Work to complete :: From the entries that follow, copy exactly the lines beginning at the line holding "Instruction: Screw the" and continuing through the line holding "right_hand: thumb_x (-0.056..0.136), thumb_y".

The data ::
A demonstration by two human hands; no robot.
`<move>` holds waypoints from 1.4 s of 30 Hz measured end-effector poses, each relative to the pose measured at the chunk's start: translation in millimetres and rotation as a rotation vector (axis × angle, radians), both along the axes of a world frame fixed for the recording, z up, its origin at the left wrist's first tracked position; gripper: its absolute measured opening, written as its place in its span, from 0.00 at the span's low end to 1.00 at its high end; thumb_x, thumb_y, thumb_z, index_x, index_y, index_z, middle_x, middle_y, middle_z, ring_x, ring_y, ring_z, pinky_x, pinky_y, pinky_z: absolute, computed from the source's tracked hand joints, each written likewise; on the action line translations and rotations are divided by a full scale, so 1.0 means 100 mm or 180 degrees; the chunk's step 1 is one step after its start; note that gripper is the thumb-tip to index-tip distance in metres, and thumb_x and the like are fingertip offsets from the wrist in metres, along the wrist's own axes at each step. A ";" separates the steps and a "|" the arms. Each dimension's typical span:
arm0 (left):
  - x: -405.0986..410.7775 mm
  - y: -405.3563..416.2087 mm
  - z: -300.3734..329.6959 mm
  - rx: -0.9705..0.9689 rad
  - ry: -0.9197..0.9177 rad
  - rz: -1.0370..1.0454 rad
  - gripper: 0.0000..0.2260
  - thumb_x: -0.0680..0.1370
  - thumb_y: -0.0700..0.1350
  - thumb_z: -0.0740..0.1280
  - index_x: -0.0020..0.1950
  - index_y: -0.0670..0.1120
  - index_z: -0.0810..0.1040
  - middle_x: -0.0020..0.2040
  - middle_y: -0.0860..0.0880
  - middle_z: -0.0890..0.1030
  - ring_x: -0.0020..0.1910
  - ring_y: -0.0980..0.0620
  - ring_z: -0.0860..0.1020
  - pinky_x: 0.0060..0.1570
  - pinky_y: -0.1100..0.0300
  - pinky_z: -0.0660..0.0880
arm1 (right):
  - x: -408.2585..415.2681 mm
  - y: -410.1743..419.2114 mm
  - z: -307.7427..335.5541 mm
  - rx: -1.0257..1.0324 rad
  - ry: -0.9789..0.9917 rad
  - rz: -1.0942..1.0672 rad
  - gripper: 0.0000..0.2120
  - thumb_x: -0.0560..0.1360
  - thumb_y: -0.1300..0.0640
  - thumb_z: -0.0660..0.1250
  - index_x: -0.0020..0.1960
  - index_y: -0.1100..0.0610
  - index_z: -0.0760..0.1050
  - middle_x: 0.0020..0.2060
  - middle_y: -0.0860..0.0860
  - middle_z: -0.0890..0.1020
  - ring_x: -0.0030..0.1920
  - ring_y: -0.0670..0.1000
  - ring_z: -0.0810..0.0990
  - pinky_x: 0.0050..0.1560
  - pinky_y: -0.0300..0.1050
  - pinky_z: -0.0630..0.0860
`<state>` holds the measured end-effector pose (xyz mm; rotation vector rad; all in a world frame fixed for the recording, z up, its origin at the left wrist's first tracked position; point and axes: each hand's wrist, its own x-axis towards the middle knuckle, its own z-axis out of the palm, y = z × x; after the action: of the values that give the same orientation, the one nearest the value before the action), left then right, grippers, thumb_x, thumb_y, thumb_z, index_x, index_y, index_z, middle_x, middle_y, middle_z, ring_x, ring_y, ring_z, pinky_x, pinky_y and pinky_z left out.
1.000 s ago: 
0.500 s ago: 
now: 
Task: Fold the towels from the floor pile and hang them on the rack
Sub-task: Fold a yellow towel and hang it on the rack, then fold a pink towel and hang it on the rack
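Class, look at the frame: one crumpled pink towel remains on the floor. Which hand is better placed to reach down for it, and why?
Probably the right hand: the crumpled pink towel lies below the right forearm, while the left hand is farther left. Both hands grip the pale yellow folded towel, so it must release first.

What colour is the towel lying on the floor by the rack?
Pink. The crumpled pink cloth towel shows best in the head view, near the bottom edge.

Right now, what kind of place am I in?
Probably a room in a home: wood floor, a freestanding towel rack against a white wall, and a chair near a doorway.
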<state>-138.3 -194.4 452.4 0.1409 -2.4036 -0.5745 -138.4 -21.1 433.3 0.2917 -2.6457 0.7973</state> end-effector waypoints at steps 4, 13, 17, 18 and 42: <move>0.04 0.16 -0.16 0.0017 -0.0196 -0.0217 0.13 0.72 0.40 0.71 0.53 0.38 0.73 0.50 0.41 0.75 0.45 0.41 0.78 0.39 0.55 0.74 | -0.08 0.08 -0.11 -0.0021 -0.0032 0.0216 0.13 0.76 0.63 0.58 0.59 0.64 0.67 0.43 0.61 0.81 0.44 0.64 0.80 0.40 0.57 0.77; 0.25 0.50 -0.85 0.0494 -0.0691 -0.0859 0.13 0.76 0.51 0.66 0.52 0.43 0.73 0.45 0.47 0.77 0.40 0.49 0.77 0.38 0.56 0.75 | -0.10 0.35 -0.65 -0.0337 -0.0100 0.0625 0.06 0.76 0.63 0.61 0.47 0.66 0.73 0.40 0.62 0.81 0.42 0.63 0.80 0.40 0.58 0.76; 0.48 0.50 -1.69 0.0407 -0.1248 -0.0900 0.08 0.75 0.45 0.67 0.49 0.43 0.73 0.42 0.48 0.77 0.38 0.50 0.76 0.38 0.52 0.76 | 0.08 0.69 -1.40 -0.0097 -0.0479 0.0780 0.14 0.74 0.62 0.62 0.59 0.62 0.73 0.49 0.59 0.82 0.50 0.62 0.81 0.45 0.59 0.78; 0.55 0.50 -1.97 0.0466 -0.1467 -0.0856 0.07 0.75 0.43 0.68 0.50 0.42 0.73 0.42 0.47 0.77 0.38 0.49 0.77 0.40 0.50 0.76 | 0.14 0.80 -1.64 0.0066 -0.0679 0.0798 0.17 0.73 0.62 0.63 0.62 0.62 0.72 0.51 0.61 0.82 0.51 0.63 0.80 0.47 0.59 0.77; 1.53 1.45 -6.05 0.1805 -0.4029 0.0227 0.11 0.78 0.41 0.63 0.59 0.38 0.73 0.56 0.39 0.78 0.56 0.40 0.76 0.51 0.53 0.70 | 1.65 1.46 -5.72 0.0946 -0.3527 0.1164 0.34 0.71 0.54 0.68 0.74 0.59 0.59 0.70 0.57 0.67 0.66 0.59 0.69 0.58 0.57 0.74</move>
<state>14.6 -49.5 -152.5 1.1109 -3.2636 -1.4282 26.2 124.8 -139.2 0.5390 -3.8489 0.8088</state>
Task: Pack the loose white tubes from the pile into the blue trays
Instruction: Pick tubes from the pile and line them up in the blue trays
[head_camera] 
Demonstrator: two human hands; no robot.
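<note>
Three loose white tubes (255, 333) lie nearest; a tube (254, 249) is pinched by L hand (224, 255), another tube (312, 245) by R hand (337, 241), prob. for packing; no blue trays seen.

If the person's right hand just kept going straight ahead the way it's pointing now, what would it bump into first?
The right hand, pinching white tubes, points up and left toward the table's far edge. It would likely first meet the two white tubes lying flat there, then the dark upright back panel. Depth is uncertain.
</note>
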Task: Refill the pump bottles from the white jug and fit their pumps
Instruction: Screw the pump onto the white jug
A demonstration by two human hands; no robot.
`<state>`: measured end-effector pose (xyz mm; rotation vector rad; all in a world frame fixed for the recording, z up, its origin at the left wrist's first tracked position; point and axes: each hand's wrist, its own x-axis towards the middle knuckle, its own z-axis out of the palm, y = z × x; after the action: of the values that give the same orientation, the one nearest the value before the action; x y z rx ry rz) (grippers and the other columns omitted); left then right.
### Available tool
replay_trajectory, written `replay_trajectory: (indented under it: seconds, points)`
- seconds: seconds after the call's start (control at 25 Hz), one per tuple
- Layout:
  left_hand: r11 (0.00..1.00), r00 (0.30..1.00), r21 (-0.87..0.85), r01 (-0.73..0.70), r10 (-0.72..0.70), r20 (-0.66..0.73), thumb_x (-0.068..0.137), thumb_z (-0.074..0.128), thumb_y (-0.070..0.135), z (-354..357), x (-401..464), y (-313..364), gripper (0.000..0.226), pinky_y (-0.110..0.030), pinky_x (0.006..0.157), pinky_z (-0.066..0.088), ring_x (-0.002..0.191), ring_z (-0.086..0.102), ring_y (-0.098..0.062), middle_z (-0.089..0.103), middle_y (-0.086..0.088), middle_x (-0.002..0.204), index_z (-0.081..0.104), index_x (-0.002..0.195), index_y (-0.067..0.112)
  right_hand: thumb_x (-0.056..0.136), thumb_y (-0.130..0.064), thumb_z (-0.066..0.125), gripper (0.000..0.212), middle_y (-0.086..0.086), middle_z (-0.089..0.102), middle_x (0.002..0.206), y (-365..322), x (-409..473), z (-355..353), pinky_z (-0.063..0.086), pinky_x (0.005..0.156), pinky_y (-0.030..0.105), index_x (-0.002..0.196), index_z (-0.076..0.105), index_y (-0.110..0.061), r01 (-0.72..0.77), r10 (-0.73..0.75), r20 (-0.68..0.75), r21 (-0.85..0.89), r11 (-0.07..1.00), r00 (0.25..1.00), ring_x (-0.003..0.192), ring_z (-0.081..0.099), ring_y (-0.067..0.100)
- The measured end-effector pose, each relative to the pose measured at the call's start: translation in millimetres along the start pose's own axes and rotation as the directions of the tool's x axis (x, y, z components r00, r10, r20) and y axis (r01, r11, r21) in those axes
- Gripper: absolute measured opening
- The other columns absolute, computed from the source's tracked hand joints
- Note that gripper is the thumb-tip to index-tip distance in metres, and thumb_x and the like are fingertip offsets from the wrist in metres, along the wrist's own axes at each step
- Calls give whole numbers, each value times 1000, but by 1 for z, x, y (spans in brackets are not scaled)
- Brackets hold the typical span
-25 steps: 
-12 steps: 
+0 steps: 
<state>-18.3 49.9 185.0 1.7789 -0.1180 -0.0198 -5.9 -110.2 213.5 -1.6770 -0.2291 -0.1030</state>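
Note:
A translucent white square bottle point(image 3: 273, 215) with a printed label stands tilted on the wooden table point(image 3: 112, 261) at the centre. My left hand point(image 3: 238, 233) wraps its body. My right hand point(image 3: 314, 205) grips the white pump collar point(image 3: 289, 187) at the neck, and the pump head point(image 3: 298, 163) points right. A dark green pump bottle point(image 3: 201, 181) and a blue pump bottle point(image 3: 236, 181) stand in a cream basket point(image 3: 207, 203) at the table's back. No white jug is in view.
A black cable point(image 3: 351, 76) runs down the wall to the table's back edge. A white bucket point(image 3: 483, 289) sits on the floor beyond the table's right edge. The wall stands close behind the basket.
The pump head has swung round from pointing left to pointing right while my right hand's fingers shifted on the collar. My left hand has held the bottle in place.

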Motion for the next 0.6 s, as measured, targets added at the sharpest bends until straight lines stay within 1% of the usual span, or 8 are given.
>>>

Reply to the task ::
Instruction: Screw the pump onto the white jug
A demonstration by two human hands; no robot.
`<state>`: measured end-effector pose (xyz mm; rotation vector rad; all in a world frame fixed for the recording, z up, its origin at the left wrist's first tracked position; point and axes: each hand's wrist, its own x-axis towards the middle knuckle, its own z-axis out of the palm, y = z × x; after the action: of the values that give the same orientation, the one nearest the value before the action; x y z rx ry rz) (grippers and the other columns omitted); left then right.
### Available tool
replay_trajectory, written `replay_trajectory: (indented under it: seconds, points)`
- seconds: seconds after the call's start (control at 25 Hz), one per tuple
- Layout:
  left_hand: r11 (0.00..1.00), r00 (0.30..1.00), r21 (-0.87..0.85), r01 (-0.73..0.70), r10 (-0.72..0.70), r20 (-0.66..0.73), thumb_x (-0.068..0.137), thumb_z (-0.074..0.128), thumb_y (-0.070..0.135), z (-354..357), x (-401..464), y (-313..364), gripper (0.000..0.226), pinky_y (-0.110..0.030), pinky_x (0.006..0.157), pinky_z (-0.066..0.088), ring_x (-0.002..0.191), ring_z (-0.086..0.102), ring_y (-0.098..0.062), middle_z (-0.089..0.103), middle_y (-0.086..0.088), middle_x (-0.002..0.204), index_z (-0.081..0.104), index_x (-0.002..0.195), index_y (-0.067..0.112)
  right_hand: thumb_x (-0.056..0.136), thumb_y (-0.130..0.064), thumb_z (-0.066..0.125), gripper (0.000..0.212), middle_y (-0.086..0.086), middle_z (-0.089..0.102), middle_x (0.002..0.206), y (-365..322), x (-409..473), z (-355..353), pinky_z (-0.063..0.086), pinky_x (0.005..0.156), pinky_y (-0.030..0.105), index_x (-0.002..0.196), index_z (-0.076..0.105), index_y (-0.110..0.061), r01 (-0.72..0.77), r10 (-0.73..0.75), r20 (-0.68..0.75), r21 (-0.85..0.89), r11 (-0.07..1.00), r00 (0.25..1.00), ring_x (-0.003..0.192), ring_z (-0.081..0.099), ring_y (-0.067..0.100)

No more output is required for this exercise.